=== TASK REQUIREMENTS ===
Please copy each line from the entries that contains the string "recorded".
[Opening RECORDS section]
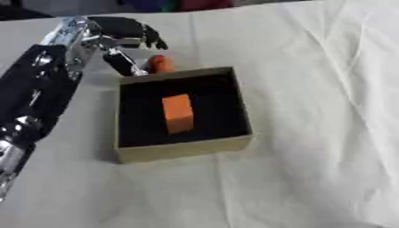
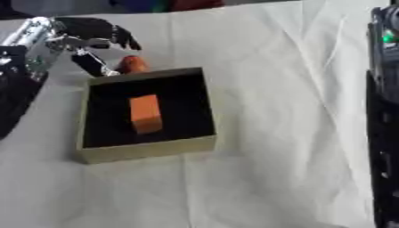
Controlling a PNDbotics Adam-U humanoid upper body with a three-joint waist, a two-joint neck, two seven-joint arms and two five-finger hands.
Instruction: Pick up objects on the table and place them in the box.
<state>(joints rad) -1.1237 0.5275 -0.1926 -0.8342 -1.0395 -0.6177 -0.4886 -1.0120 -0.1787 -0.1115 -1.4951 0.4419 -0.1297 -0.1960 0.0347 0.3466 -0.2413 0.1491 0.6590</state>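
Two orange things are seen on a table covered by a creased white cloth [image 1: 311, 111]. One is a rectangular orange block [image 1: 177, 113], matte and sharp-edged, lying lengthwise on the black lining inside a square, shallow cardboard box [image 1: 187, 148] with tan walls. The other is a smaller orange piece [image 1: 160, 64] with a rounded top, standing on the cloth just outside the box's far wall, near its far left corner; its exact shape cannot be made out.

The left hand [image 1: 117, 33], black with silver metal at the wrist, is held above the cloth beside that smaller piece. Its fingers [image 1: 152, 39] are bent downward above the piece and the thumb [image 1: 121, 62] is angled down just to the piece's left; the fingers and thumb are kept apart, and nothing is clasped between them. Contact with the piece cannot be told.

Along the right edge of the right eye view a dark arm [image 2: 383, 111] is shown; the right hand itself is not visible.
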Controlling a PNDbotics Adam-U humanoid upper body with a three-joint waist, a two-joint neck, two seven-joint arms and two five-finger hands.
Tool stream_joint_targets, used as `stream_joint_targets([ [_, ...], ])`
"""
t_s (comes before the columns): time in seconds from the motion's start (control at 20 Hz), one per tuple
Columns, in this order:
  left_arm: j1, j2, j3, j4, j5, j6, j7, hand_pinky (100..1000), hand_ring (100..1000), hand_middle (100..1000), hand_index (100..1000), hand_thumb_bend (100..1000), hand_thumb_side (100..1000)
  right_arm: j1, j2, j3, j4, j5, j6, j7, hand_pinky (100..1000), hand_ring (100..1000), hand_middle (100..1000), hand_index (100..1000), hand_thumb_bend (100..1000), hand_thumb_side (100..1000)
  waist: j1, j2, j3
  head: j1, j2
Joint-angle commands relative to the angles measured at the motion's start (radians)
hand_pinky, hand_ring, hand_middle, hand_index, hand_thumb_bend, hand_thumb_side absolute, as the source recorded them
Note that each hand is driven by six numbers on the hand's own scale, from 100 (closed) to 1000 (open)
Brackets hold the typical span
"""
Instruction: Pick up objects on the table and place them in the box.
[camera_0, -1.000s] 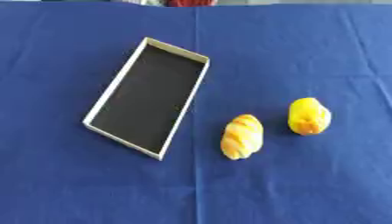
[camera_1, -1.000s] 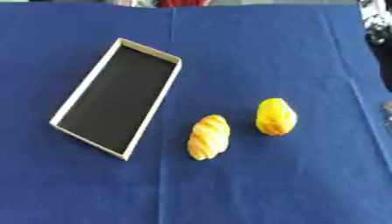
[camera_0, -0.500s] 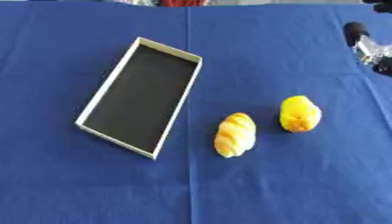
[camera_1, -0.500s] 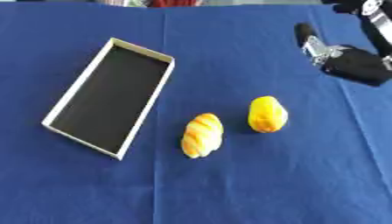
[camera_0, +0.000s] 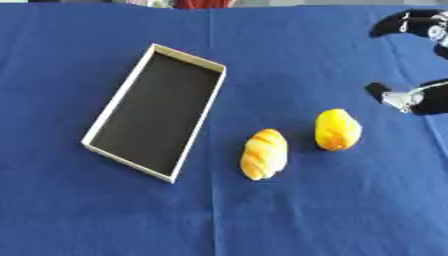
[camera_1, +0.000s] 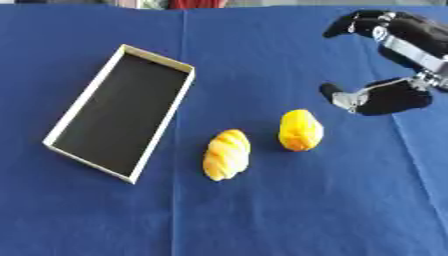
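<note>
Step in hand was approach: right hand (camera_1: 391, 95), fingers (camera_1: 334, 93) apart and holding nothing, hung just right of the yellow fruit (camera_1: 300, 130), w/ bread roll (camera_1: 226, 153) between fruit and empty box (camera_1: 158, 58); next move probably req. lowering onto fruit.

Your right hand (camera_1: 389, 95) runs off the right edge in both views, so its wrist and arm are cut away. The counter (camera_0: 332, 210) is cropped on every side. Your left hand shows nowhere.
</note>
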Motion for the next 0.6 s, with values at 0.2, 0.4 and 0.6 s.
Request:
stream_joint_targets([
  [0.2, -0.006, 0.033, 0.008, -0.018, 0.001, 0.000, -0.003, 873, 835, 832, 869, 625, 746, 0.006, -0.054, 0.008, -0.016, -0.045, 0.009, 0.067, 926, 941, 889, 875, 355, 276, 0.000, -0.023, 0.001, -0.006, 0.007],
  [0.4, -0.009, 0.030, 0.005, -0.018, 0.005, 0.000, -0.007, 873, 835, 833, 867, 624, 745, 0.015, -0.044, 0.036, -0.016, -0.028, 0.029, 0.095, 924, 941, 875, 880, 351, 304, 0.001, -0.024, 0.005, -0.016, 0.004],
  [0.6, -0.011, 0.028, 0.000, -0.018, 0.010, 0.000, -0.012, 874, 836, 833, 866, 620, 746, 0.013, -0.021, 0.064, -0.016, -0.007, 0.053, 0.112, 922, 942, 862, 886, 341, 332, 0.002, -0.024, 0.008, -0.025, 0.005],
])
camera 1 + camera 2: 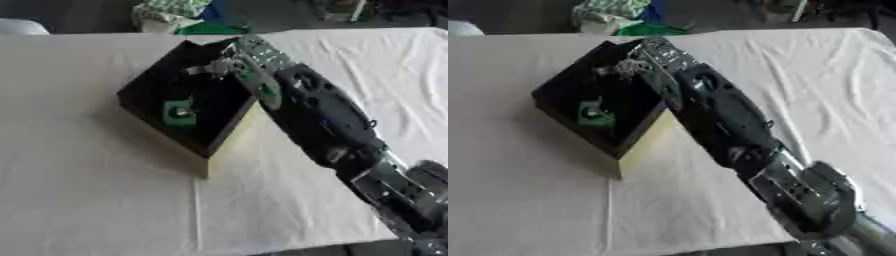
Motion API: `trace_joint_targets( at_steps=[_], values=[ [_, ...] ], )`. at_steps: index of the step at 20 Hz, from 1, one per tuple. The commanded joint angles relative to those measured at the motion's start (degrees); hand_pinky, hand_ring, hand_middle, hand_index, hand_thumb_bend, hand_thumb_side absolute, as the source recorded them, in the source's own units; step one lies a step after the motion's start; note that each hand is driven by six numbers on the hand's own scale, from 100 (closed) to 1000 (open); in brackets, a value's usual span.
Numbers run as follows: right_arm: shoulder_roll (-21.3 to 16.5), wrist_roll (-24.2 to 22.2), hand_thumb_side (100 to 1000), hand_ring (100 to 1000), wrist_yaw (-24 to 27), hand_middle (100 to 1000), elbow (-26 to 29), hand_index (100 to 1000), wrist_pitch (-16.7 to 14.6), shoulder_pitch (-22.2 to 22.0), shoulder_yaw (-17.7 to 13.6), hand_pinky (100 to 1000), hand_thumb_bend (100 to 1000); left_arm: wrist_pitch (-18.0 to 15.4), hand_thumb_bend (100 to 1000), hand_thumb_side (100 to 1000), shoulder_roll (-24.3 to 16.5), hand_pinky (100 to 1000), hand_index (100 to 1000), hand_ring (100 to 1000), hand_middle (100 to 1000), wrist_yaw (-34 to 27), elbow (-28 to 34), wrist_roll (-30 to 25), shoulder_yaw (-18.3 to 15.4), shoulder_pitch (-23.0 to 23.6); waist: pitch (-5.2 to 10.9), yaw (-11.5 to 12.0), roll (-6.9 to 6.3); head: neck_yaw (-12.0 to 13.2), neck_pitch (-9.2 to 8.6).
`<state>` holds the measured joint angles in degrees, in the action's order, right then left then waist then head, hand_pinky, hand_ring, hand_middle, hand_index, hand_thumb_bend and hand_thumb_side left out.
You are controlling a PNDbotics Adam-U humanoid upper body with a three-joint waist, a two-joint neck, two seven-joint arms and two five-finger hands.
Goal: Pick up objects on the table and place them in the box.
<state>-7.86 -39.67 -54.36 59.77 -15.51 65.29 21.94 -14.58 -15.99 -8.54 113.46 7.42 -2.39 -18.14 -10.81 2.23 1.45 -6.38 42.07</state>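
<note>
One black box (144,97), open-topped and square, sits turned corner-on upon the counter (96,200), which is covered with a pale cloth; its near outer wall shows yellowish. One green object (178,113), small and blocky with a darker centre, lies on the box floor toward the near-left side; its exact kind cannot be made out. One right arm (325,122), black with silver joints, enters from the lower right corner and runs diagonally up to the box's far right rim. One right hand (229,64), positioned over the far corner of the box interior, fingers pointing leftward into the opening; whether they are curled or straight cannot be told, and nothing can be seen in its hold. Green patches show along the wrist plate beside the box rim. Several items, green-and-white and blue, lie beyond the counter's far edge (179,12), indistinct. Left hand does not show in either view.
</note>
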Motion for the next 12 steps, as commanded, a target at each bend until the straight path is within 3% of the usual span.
trace_joint_targets(
  at_steps=[1,6,7,8,12],
  values=[
    [-2.8,0.4,811,882,3.7,840,6.2,939,2.7,1.8,-2.0,895,221,0.0,112,833,-0.4,646,741,747,668,-0.3,1.1,-0.2,0.0,-0.7,1.19,-0.1,-0.36,0.2,-0.64],
    [-6.0,-0.4,810,876,8.5,831,12.7,937,6.7,1.6,-3.5,890,194,-0.1,112,833,-0.6,646,741,747,668,-0.1,1.1,0.0,-0.1,-0.6,1.23,-0.3,-0.32,0.7,-0.38],
    [-7.1,-0.2,830,866,9.3,810,13.7,930,7.4,1.4,-4.2,881,119,0.0,112,834,-0.6,646,740,747,668,-0.1,1.1,0.0,-0.1,-0.6,1.23,-0.4,-0.31,1.0,-0.28],
    [-8.4,0.2,830,863,10.5,807,14.9,929,8.2,1.1,-4.9,879,107,0.0,112,834,-0.7,646,741,747,668,-0.1,1.1,0.0,-0.2,-0.5,1.22,-0.5,-0.30,1.3,-0.21],
    [-13.0,1.8,830,839,15.3,774,20.5,910,11.7,-1.0,-7.8,854,100,0.0,111,834,-0.8,646,741,748,669,0.1,1.1,0.1,-0.3,-0.4,1.14,-0.9,-0.40,2.3,-0.27]
  ],
)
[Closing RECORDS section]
=== SOLUTION ===
hand_pinky, hand_ring, hand_middle, hand_index, hand_thumb_bend, hand_thumb_side absolute, as the source recorded them
Motion API: `trace_joint_targets( at_steps=[_], values=[ [_, ...] ], )`. at_steps: index of the step at 20 Hz, from 1, one per tuple. The commanded joint angles relative to those measured at the motion's start (degrees); hand_pinky, hand_ring, hand_middle, hand_index, hand_thumb_bend, hand_thumb_side absolute, as the source recorded them, in the source's own units; step one lies a step after the motion's start; note that each hand is driven by six numbers on the hand's own scale, from 100 (closed) to 1000 (open); in brackets, a value's usual span.

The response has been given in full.